◆ Task brief
Transcribe the data below verbatim from the line with "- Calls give" to the line with "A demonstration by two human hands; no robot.". Include both of those lines.

◆ Source data

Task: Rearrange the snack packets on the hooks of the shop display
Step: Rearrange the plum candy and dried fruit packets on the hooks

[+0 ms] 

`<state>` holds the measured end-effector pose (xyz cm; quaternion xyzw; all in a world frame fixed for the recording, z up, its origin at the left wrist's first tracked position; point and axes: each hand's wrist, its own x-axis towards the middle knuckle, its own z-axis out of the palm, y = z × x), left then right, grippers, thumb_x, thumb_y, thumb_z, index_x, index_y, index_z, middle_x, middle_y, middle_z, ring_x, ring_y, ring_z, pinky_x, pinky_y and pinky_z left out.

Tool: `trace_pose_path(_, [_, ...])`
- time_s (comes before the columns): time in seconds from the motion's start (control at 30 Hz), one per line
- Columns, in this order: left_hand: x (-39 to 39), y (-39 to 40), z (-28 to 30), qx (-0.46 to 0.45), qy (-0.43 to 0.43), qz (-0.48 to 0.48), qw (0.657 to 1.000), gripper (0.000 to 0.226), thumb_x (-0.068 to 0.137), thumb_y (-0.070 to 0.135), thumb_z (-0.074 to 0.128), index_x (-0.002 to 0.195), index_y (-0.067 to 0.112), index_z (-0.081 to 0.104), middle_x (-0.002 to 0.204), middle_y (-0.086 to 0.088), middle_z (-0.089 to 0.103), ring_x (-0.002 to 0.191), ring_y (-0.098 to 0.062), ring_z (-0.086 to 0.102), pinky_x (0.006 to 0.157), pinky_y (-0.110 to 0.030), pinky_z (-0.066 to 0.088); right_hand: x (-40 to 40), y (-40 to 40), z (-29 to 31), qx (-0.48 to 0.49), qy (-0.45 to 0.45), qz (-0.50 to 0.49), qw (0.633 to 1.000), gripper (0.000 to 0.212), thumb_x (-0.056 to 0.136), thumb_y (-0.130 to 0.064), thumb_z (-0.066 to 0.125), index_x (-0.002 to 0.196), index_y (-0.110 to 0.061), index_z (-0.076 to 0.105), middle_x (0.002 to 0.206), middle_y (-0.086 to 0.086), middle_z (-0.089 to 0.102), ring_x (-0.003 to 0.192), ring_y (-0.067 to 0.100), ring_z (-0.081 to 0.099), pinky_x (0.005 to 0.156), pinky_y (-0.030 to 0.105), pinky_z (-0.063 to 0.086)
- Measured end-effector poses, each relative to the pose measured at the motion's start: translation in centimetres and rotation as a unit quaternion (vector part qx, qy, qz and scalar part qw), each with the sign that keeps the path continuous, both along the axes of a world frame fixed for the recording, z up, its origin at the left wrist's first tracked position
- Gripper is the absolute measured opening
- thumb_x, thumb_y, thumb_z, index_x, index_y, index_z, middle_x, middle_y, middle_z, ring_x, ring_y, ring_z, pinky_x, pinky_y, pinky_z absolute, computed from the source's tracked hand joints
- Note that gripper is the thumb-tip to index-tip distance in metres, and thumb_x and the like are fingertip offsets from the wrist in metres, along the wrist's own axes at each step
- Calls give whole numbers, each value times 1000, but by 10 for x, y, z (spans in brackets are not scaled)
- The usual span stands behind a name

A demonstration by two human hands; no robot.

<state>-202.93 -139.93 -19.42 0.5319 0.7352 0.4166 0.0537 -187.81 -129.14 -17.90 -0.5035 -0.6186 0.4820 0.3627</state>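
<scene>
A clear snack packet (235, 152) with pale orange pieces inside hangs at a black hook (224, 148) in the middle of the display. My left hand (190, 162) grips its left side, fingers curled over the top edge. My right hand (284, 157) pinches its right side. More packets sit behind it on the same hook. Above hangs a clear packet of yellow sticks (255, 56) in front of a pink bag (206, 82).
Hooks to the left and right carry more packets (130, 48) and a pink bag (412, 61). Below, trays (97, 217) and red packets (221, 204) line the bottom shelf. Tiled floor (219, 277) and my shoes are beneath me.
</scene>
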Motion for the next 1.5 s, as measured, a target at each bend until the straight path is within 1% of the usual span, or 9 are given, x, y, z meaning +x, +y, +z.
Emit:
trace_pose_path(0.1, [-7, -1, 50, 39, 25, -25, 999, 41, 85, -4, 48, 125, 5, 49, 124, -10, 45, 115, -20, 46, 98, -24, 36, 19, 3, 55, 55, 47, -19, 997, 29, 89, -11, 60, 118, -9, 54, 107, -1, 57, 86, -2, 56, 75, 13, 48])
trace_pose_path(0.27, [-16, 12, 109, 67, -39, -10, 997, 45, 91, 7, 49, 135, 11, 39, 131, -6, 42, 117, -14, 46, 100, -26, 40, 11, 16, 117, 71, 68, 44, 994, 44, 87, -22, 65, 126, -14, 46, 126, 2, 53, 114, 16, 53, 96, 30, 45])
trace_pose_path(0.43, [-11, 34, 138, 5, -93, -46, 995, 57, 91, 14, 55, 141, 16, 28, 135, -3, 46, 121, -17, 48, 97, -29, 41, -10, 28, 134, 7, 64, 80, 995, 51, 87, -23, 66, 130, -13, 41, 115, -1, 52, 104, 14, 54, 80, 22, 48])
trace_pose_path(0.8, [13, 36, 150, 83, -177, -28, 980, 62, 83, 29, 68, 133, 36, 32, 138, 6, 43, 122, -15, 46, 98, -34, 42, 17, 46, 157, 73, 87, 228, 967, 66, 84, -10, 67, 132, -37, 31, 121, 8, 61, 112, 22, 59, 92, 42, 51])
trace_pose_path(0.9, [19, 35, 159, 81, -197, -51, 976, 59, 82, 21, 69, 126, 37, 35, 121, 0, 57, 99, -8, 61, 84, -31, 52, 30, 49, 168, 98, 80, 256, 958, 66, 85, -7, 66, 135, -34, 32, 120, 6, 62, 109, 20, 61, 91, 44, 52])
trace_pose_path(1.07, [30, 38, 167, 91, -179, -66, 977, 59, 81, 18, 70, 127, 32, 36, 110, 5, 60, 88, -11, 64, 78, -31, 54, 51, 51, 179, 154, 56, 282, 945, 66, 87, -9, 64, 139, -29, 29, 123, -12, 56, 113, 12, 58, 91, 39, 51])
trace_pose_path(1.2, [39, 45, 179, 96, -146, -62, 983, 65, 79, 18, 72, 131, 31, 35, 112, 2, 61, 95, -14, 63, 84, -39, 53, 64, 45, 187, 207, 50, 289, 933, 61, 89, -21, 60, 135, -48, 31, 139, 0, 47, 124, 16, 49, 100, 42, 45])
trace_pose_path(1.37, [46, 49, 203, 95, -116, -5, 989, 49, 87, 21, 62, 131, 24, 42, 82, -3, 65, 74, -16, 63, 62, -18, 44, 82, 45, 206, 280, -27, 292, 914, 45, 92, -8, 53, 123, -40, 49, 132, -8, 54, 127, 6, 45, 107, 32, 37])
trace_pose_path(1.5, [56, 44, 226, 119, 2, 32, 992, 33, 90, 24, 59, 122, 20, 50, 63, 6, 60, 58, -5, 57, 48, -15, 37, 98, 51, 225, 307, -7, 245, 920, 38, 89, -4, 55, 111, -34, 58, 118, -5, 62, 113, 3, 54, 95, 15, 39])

◆ Finished exercise
- Calls give whole numbers, each value times 1000, but by 10 for x, y, z (spans in brackets are not scaled)
- The usual span stands behind a name

A demonstration by two human hands; no robot.

This exercise is now complete.